The continued boom in this trend has also increased the risk of service disruptions and outages. Cloud providers are extremely reliable, but they are not “immune to failure.” In December 2021, Amazon reported that multiple Amazon Web Services (AWS) APIs were affected, and within minutes, many widely used websites went down.
So, how can companies reduce cloud risk, prepare themselves for the upcoming AWS shortage, and increase demand abruptly?
The answer is scalability and resilience – two essential aspects of cloud computing that greatly benefit businesses. Let’s talk about the differences between scalability and resilience and see how they can be built at the cloud infrastructure, application and database levels.

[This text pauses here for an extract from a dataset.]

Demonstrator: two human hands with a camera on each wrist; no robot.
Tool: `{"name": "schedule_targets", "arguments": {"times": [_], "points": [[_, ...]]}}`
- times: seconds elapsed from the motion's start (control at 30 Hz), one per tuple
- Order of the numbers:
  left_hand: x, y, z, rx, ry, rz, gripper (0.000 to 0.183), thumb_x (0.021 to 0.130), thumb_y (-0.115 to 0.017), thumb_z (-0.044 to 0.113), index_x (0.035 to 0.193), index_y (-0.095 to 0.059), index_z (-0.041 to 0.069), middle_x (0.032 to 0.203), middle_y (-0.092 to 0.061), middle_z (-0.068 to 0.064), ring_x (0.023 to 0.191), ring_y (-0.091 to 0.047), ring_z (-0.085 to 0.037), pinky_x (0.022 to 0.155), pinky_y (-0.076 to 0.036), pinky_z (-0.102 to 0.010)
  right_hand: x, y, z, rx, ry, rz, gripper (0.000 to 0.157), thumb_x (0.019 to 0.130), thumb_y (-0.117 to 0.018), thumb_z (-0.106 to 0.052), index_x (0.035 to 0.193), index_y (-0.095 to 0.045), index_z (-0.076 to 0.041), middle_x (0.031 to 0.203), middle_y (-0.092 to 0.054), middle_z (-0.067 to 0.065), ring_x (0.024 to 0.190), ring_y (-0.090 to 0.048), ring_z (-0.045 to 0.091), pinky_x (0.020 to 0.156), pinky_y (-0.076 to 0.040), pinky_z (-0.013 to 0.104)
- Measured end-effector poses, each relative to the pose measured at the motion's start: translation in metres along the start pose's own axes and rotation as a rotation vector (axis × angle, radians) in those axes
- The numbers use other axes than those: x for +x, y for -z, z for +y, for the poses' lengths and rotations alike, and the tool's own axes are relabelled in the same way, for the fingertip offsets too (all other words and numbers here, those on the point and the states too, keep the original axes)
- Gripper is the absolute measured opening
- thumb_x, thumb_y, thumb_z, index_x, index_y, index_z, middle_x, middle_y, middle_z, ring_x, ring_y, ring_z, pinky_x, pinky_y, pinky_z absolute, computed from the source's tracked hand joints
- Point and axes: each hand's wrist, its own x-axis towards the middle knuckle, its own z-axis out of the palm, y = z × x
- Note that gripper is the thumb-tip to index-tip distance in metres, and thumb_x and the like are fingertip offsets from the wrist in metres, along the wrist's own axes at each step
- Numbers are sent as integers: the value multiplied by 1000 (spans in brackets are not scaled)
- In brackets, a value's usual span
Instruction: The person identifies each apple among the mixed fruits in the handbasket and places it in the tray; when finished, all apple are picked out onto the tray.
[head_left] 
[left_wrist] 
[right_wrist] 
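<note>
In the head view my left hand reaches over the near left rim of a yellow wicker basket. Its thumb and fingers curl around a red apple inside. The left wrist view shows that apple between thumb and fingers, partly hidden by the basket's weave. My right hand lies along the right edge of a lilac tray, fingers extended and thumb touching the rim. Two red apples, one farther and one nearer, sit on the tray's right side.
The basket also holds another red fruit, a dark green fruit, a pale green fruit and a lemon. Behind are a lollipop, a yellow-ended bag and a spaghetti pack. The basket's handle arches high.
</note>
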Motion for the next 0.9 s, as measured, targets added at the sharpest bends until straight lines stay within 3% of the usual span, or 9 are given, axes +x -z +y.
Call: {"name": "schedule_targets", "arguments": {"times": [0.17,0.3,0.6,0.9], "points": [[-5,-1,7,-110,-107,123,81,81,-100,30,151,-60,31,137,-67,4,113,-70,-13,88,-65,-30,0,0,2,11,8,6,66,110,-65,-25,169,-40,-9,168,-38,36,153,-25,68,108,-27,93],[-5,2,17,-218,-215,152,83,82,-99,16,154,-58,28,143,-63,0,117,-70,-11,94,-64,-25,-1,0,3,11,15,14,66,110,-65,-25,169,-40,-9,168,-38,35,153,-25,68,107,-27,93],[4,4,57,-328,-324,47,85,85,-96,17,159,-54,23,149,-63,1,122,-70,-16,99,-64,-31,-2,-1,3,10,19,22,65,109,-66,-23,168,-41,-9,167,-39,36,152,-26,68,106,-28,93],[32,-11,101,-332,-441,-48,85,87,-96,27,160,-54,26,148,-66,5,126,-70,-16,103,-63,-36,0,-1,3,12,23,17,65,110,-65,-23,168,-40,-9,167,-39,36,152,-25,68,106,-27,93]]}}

Understand the difference between scalability and resilience
Both scalability and resilience are related to the number of requests that can be made together in a cloud system – they are not mutually exclusive; Both have to be supported separately.
Scalability is the system’s ability to be responsive as the number of users and traffic gradually increases over time. Therefore, it is a long-term growth that is strategically planned. Most B2B and B2C applications that use it will need this to ensure reliability, high performance and uptime.
With a few minor configuration changes and button clicks, in a matter of minutes, the company can easily scale their cloud system up or down. In many cases, this can be automated by cloud platforms with scale factors applied to server, cluster and network levels, which reduces engineering labor costs.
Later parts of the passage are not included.